§ **Task directions**
Using the data below, return word for word every line from the one holding "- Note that" down to the one holding "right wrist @". Leave pictures out.
⁂
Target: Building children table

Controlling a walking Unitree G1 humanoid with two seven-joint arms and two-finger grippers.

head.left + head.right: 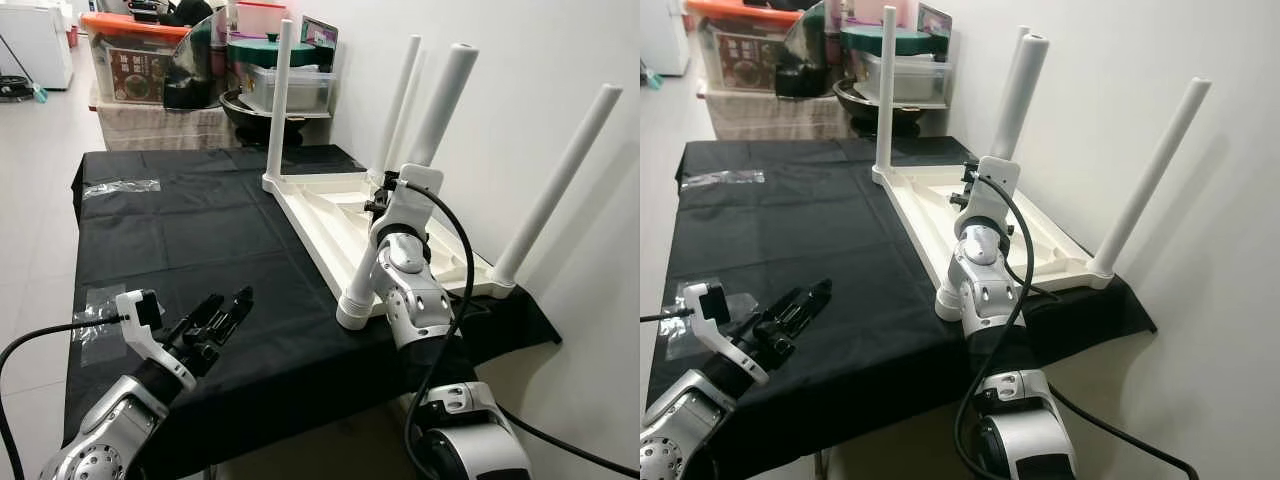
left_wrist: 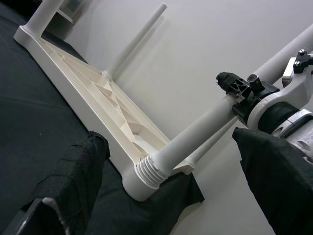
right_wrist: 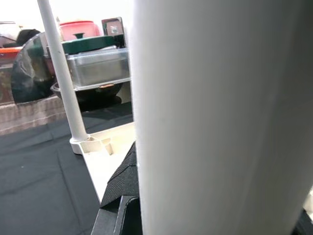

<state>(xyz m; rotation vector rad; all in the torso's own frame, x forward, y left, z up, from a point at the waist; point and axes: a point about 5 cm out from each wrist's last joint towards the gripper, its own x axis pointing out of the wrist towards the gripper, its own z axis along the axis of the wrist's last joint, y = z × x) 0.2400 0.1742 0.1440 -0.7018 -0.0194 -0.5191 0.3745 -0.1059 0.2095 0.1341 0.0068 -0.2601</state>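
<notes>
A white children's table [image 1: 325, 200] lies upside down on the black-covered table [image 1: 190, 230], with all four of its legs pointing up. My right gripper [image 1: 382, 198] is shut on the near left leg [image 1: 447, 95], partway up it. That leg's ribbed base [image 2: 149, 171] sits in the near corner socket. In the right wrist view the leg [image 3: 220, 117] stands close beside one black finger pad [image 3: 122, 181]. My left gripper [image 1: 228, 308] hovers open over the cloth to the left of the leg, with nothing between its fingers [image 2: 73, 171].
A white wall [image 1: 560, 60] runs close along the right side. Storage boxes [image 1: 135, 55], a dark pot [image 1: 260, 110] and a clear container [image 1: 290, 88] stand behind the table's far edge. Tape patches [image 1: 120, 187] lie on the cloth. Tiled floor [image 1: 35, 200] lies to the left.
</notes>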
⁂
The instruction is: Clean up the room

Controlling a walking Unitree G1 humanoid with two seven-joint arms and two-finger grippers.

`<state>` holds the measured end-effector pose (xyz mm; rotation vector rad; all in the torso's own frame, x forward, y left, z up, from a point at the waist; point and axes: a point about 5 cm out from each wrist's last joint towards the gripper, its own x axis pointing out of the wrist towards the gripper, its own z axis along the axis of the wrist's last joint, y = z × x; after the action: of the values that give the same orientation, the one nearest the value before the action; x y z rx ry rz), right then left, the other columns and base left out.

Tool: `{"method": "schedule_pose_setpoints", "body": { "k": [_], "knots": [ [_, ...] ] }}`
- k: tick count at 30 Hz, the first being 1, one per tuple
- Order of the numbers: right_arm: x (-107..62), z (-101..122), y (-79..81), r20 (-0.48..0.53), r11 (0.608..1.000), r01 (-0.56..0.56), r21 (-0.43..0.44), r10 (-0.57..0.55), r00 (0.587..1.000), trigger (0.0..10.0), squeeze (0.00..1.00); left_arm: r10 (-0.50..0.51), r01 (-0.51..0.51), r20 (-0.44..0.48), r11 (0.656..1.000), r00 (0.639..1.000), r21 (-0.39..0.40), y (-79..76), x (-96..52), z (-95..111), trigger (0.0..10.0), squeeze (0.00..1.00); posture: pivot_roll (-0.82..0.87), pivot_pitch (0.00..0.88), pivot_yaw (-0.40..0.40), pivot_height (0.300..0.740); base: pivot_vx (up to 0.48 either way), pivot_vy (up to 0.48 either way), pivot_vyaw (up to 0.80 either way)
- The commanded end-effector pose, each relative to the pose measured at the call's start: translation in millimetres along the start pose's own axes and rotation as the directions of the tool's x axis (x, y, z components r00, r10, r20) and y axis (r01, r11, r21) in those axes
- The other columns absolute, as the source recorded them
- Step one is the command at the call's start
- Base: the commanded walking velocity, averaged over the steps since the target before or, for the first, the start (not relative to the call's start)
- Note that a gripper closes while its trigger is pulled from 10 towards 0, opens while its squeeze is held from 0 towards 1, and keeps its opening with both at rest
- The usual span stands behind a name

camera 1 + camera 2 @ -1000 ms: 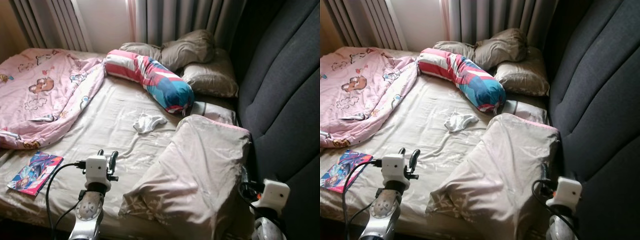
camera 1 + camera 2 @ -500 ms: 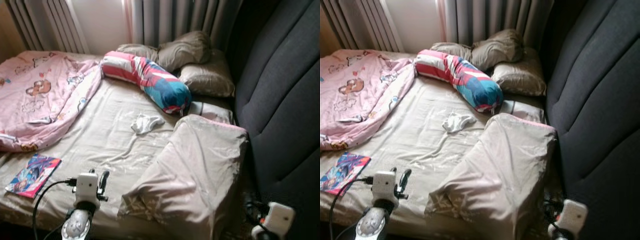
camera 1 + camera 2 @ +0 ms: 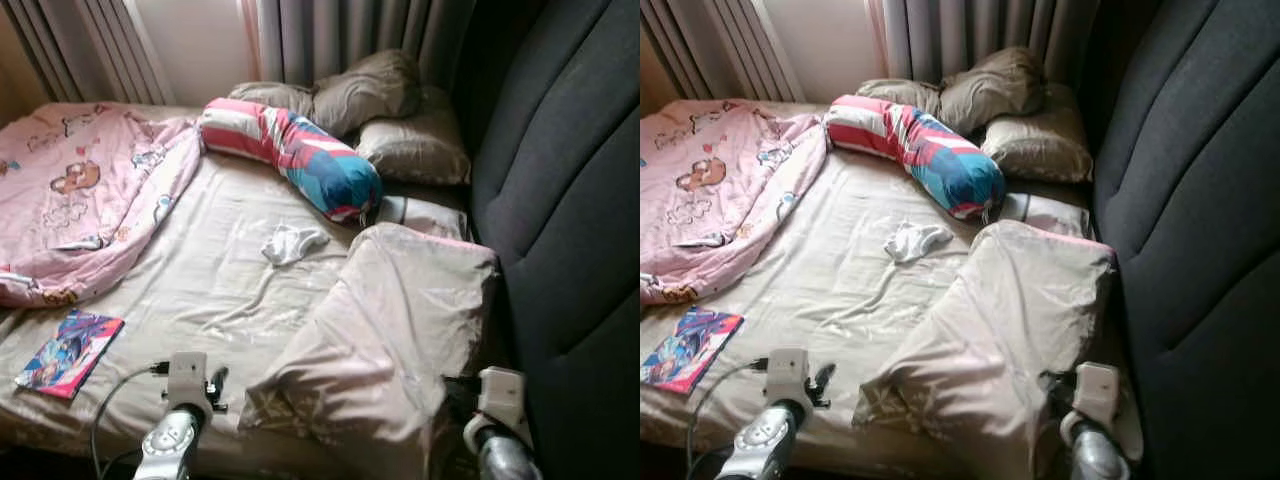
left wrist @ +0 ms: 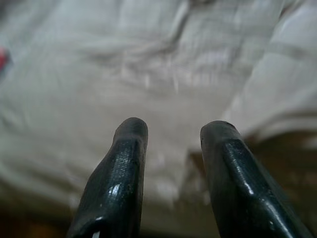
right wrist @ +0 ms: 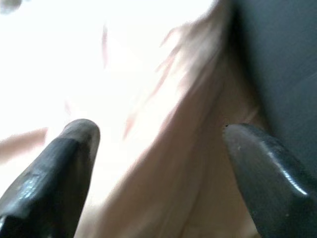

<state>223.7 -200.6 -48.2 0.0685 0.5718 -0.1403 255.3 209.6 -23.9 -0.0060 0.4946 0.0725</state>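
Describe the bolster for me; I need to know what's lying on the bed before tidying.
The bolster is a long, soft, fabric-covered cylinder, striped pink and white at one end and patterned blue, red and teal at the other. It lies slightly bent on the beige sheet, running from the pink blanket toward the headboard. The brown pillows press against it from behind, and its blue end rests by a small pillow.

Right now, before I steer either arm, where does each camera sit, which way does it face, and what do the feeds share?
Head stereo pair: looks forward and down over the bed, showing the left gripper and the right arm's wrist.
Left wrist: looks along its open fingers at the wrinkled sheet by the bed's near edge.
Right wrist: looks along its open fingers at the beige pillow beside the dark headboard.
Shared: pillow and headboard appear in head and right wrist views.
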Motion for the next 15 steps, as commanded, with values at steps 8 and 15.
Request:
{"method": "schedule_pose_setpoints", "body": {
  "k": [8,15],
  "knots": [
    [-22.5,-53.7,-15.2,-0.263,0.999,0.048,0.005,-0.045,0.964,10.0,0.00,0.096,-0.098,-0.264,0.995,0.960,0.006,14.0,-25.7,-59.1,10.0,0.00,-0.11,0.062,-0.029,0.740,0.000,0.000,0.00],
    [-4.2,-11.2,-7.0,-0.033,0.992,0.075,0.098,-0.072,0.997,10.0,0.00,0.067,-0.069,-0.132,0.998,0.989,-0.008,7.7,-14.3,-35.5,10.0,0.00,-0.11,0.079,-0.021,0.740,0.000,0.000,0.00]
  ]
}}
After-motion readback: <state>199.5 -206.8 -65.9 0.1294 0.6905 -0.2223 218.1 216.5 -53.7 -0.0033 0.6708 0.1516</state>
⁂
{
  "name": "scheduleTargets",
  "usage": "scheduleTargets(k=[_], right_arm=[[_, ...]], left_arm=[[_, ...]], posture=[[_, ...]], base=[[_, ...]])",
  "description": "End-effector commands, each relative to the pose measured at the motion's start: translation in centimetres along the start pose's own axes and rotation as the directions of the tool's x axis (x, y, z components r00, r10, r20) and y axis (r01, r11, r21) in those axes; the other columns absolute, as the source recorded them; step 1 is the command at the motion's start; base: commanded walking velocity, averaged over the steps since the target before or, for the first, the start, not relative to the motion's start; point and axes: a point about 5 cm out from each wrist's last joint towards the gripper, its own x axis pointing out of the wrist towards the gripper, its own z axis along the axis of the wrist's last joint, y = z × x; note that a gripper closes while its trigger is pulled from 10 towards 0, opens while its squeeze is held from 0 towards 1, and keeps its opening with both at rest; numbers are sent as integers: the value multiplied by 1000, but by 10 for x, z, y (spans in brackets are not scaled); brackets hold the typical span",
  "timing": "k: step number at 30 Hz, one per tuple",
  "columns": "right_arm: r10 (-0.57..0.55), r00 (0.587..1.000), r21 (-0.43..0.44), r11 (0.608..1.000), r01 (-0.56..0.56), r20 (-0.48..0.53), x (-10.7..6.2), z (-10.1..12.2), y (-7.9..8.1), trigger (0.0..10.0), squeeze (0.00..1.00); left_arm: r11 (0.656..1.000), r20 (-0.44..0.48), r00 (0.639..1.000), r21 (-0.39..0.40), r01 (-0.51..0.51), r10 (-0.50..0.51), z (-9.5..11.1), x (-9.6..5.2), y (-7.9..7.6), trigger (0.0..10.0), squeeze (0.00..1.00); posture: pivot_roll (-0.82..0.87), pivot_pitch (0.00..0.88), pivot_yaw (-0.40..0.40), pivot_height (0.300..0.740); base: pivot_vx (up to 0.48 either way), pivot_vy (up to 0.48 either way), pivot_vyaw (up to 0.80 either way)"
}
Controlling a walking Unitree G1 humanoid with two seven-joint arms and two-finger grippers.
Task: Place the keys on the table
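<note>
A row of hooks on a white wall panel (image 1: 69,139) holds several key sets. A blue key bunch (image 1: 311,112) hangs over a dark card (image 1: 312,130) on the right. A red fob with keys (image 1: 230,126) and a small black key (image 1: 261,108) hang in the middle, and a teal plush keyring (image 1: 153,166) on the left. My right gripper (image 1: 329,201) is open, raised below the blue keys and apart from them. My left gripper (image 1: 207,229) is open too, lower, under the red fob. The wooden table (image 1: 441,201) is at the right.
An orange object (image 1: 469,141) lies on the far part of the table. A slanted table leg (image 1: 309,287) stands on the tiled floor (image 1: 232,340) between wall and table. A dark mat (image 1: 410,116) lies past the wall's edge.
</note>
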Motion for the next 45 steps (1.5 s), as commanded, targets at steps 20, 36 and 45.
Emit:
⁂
§ **Result below**
- Note that a gripper closes while its trigger is pulled from 10 towards 0, opens while its squeeze is held from 0 towards 1, and keeps its opening with both at rest
- The usual span stands behind a name

camera 1 + camera 2 @ -1000 ms: 
camera 1 + camera 2 @ -500 ms: 
camera 1 + camera 2 @ +0 ms: 
left wrist @ +0 ms: 
right wrist @ +0 ms: 

No more output will be added to the exercise.